To cry it out or not cry it out is the question. 

It also doesn't help that I work night shift and my child KNOWS when i'm not there. Bless Matt and his patient heart. I let Allie cry it out last night for 30 minutes. She fell asleep. 

I immediately took a shower and cried for an hour. I felt like a horrible mother. I know, I know she has to learn sometime to self soothe, but it also signifies another milestone in getting older. 

However. In the time this child slept, I did get a shower, Hell I even shaved. 

And changed my bed sheets. 


Sometimes after a hard couple of days weeks, you need something to make you feel whole again. 

Speaking of figuring out your life: this happened. 

Crawling. Mobile. This child is in everything now. She thinks she crawls like she's been doing since she exited the womb. 

I'm a little nervous when the walking thing happens. So I will savor this for now. 






Life in the fast lane, I can't catch up. 


This girl thinks she can also drive. I don't even want to imagine those hostile teen years. Don't even try to say those years won't be hostile, they will. 

I have no idea what is coming out of this child's mouth, but I must say these sassy shades on point.




So when I'm not working, I try to be social with these gals. I might not see them as much as I need to, but i'm so thankful they are always there. Still getting used to my big bifocals! What do you think? I think my face is too small for them. 


So night shift is basically my life. See those tired nurse eyes? Those are due to not enough sleep. Can I get an Amen from all my peeps from 3W? I'm just glad this little lady doesn't mind my crazy hours.  


This is my work family. We put the fun in dysfunctional and don't even care. No, seriously though these people make my life so much better, if I have to work at night it will only be with these peeps. 


So now i'm off to go work my glorious night shift. I hope everyone has an amazing night, just wanted to pop my head in and tell everyone i'm still alive for the most part.







Wednesday, January 18, 2017

A New Year to Remember

Happy New Year!!



I cannot believe it's 2017.


I don't know about you, but I had an amazing 2016. My life was forever changed and became so much better.
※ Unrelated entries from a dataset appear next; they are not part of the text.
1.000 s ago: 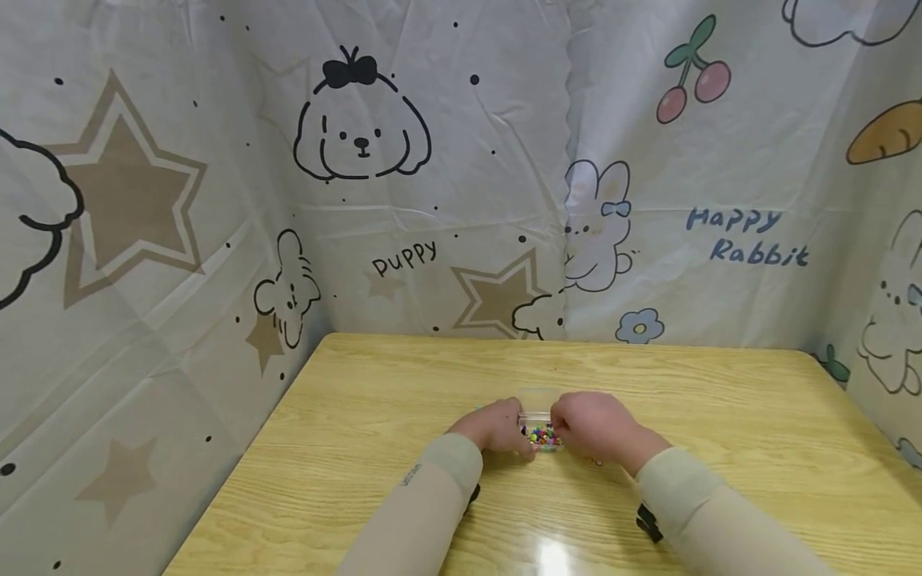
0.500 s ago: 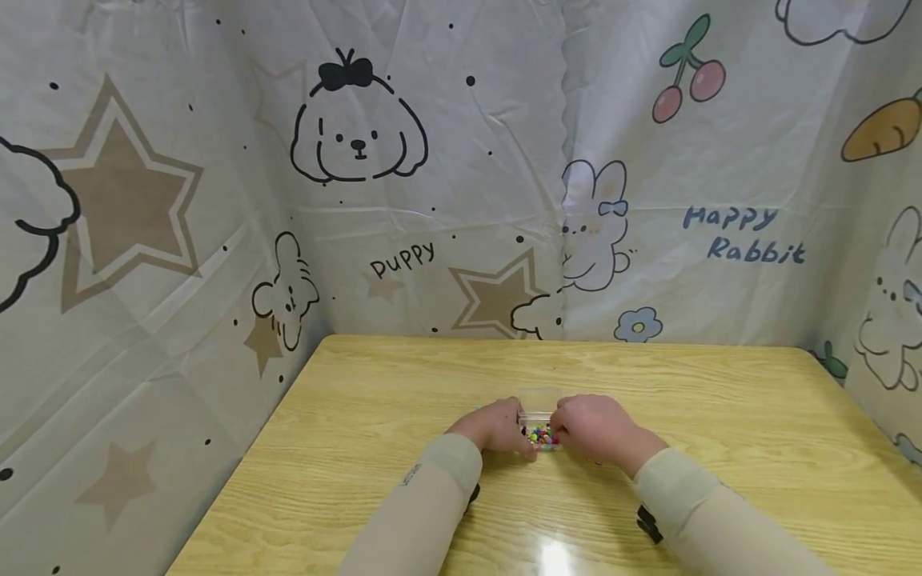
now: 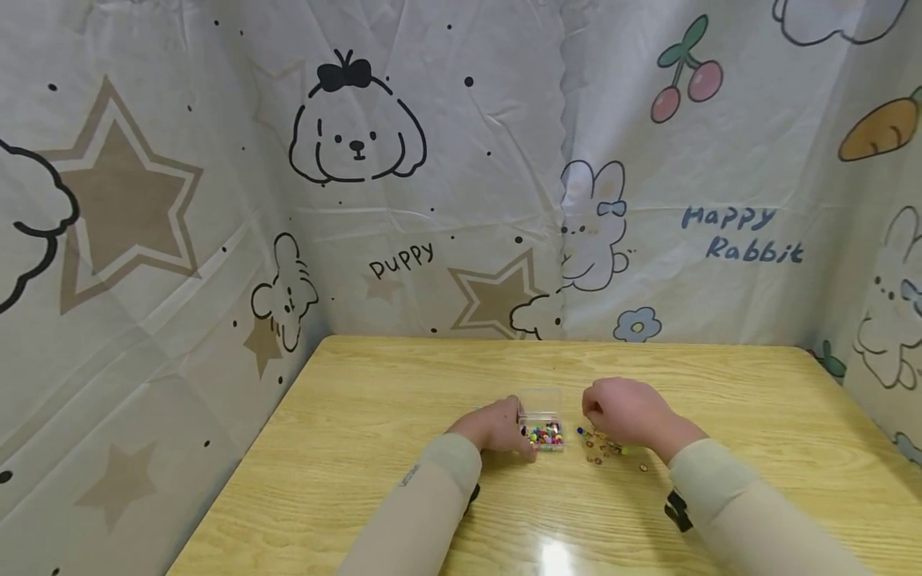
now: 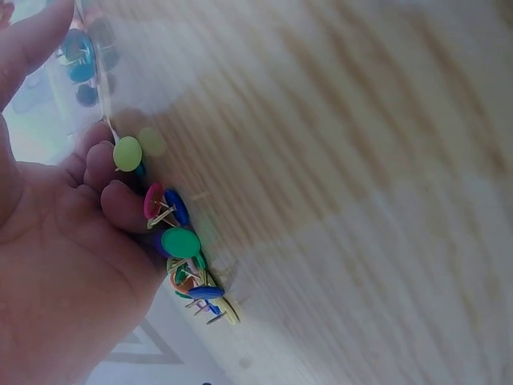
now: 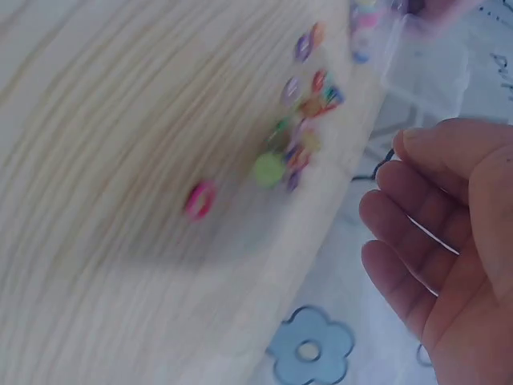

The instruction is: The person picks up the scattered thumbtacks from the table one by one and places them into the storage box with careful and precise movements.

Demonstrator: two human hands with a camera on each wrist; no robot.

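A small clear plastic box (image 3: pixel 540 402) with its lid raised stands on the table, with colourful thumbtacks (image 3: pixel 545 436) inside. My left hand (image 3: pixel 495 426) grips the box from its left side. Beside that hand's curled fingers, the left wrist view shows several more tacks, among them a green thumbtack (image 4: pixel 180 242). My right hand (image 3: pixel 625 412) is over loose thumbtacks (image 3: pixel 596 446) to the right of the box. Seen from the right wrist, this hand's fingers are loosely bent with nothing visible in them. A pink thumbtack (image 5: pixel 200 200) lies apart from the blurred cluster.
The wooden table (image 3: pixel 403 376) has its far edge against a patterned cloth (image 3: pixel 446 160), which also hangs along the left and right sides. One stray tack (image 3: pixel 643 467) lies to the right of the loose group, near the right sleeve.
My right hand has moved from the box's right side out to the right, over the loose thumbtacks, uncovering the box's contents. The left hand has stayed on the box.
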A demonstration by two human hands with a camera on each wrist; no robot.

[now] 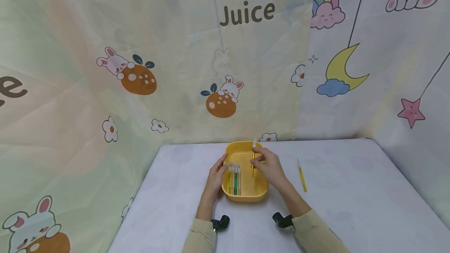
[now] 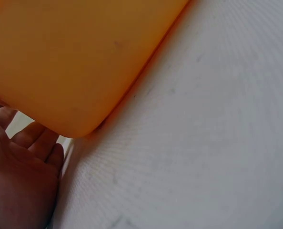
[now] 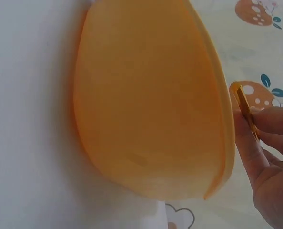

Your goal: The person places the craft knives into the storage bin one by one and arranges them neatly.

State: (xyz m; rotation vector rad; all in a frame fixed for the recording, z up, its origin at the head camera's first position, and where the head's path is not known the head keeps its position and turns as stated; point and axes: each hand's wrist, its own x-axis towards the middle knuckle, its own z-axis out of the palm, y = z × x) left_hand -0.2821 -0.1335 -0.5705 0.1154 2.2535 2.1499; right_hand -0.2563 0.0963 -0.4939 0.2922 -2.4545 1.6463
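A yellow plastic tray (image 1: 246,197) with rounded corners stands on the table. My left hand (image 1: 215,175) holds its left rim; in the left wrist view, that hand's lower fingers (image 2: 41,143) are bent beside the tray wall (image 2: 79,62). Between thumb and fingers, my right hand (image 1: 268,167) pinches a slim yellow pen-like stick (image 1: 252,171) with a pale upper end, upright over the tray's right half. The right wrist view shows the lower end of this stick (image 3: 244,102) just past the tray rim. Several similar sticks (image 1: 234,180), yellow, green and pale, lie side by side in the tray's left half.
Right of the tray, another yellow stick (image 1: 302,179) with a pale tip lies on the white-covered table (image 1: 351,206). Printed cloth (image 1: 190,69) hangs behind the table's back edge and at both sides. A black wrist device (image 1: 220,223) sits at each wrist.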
I have accomplished much more than I thought I ever could.



With every passing year, we tend to expect more and more out of ourselves. Naturally, life happens and some of our goals and hopes tend to go by the wayside.

So thats why this year is going to be different. I have one goal: To be the best version of myself. 

As a nurse, I see mortality every shift, and it can make you really re-evaluate how you live. I'm really done with putting stipulations on myself and striving to do things that might not happen. I want to be satisfied with this year and every year, because life is way to short not to.

I plan to eat better for my health, to be more active to keep up with Allie, to be less stressed, to be an example for my children, but most of all to be better to myself, mentally.

Less stress = more years in our lives.

We don't know it, but the voice inside our head tells a lot of things and really can dictate how we live.   When you have a kid, they see everything you do. Everything. Even now at 7.5 months old.

I am extremely hard on myself, as most women are, about how we look. After having a child, everything changes. And I mean EVERYTHING.

I am the same weight I was before I was pregnant, however, I carry my weight in some of the weirdest places and my hips are a smidge wider. My clothes fit a little different, but mostly I look at my body very differently.

I am so proud of what my body has done. I birthed a healthy child.  I have nothing to be ashamed of.

The voice inside my head can often tell me a different story. That's what I need to change.

I just think of the voice Allie will hear in her head someday, and I want it to be a good, encouraging voice that tells her all the amazing things she can do, not what she can't.